Interviewer: Got it. And if you have a family history of it, you should probably be more acutely aware. Screening guidelines say you should start at 40 in that case. But I've read a statistic somewhere, and tell me if this is true, 70% of colorectal cancers aren't related to family history.
Dr. Gawron: That's true. So we don't quite know all of the genetic factors that are playing a role in these cancers that are developing in young people. In fact, it appears that most of the cancers may be what we call "sporadic," meaning that they just are onset. But I think that's because we don't yet understand the genetic risk factors, and that's something that, hopefully, in the future will allow us to personalize screening.
I do want to say one thing, that family history is important, and I think it's important to, along with those warning signs and symptoms, to understand your actual family history. Many patients that I see do not know if somebody had polyps or somebody had cancer in their family, so having an understanding of what people actually had. For example, your parents when they had a colonoscopy, just ask them what was found, and so that you know to tell your doctor. And that will then allow us to have a better risk assessment when you come to see us in the office.
Interviewer: Got it. So I feel like the two takeaways are, one, that you should be aware of the warning signs, and even if you're a younger adult, pay attention to those warning signs in a way that you might not have normally done so because the research is showing people are developing it younger and younger. And then lifestyle choices make a huge different.
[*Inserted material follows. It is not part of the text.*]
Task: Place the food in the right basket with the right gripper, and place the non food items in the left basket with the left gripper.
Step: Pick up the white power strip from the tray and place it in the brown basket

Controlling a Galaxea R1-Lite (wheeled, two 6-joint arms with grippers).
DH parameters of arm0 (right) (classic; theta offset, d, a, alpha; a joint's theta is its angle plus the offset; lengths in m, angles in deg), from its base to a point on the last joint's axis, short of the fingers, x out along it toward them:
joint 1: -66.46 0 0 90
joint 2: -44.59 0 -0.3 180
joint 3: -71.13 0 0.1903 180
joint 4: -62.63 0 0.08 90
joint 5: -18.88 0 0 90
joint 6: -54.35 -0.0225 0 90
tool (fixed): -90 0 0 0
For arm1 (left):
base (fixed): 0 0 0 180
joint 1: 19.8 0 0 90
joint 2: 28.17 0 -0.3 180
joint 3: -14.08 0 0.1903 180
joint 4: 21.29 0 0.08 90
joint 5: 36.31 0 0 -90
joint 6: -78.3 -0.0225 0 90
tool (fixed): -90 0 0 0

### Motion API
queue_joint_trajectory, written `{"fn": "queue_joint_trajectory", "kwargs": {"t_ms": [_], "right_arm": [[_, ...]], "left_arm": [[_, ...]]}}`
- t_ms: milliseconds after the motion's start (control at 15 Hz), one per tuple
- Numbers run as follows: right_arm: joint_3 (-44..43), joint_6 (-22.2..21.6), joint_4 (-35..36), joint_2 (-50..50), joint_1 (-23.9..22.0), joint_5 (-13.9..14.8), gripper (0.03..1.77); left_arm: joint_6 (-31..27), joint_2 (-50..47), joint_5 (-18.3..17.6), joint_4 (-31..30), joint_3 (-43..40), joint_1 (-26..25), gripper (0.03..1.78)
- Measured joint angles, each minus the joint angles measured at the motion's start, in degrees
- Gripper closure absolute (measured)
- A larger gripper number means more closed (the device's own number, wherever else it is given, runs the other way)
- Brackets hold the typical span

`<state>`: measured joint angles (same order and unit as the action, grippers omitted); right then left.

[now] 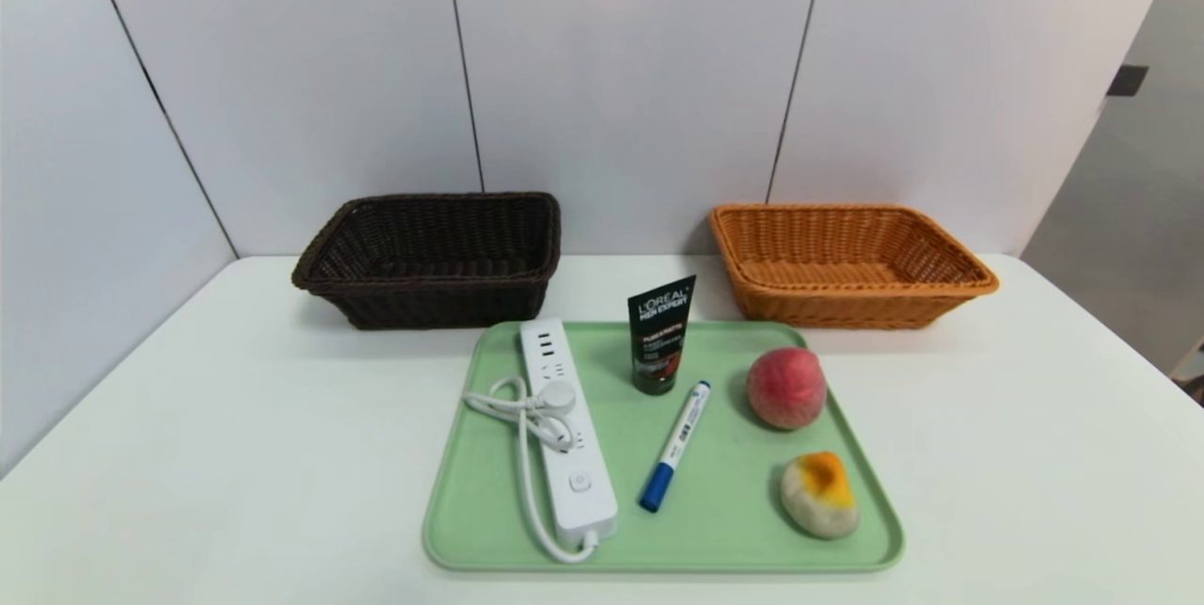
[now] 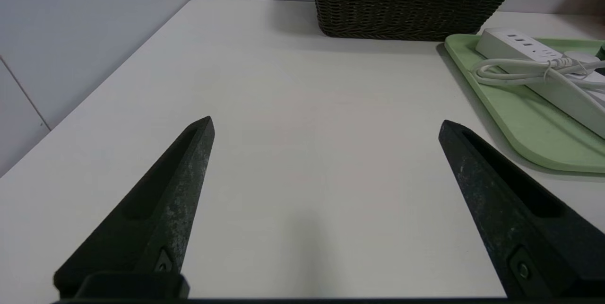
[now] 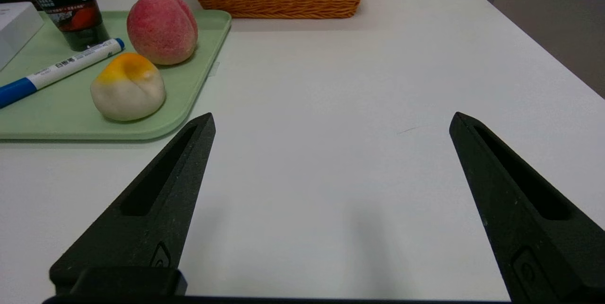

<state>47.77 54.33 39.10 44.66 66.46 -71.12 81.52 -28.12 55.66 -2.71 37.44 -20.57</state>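
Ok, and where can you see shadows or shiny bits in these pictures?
Head view: soft shadow on the wall just left of the orange basket. Left wrist view: a dark shadow along the edge of the green tray, and a faint grey smudge on the white table. Right wrist view: small shadow under the peach, pale grey smudges on the table.

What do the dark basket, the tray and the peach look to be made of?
Dark basket: woven wicker, natural or plastic strands; the weave shows.
Tray: probably matte plastic, from its smooth, even green and raised rim.
Peach: mottled, matte, fuzzy-looking skin; real or imitation, I cannot tell.
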Motion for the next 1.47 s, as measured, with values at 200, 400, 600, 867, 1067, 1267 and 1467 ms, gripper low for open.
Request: {"fn": "queue_joint_trajectory", "kwargs": {"t_ms": [200,400,600,867,1067,1267,1467], "right_arm": [[0.00,-0.05,-0.02,0.00,0.00,0.00,0.09],[0.00,-0.02,-0.02,0.00,0.00,0.00,0.09],[0.00,-0.02,0.00,0.00,0.00,0.00,0.09],[0.00,-0.07,-0.02,0.00,0.00,0.00,0.09],[0.00,-0.07,-0.02,0.00,0.00,0.00,0.09],[0.00,-0.05,0.00,0.00,0.00,0.00,0.09],[-0.22,0.16,0.67,0.00,0.00,0.05,0.09]], "left_arm": [[0.00,0.00,0.00,0.02,0.00,0.00,0.12],[-0.57,0.00,-0.20,0.02,0.00,0.00,0.12],[-0.44,0.00,-0.24,0.00,0.00,0.00,0.12],[-0.33,0.00,0.00,0.39,0.00,0.00,0.12],[0.02,0.00,0.11,0.30,0.00,0.00,0.12],[-0.30,0.00,0.11,0.09,0.00,0.00,0.12],[-0.30,0.00,-0.05,0.17,0.00,0.00,0.12]]}}
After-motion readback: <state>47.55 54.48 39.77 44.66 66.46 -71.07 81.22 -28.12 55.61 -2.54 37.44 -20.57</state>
Dr. Gawron: Right. Again, the main point is to remember is I don't think you need to be walking around being scared you're going to develop colorectal cancer. It's still very rare in patients that are young, and you should go about your life as you normally would.
But be aware of these very serious symptoms that might need to be evaluated, and healthy lifestyle choices are important, not smoking, avoiding processed meats, having a healthy diet, exercise, maintaining a healthy weight, and again, understanding your family history and asking your older relatives about their colonoscopies and what was found.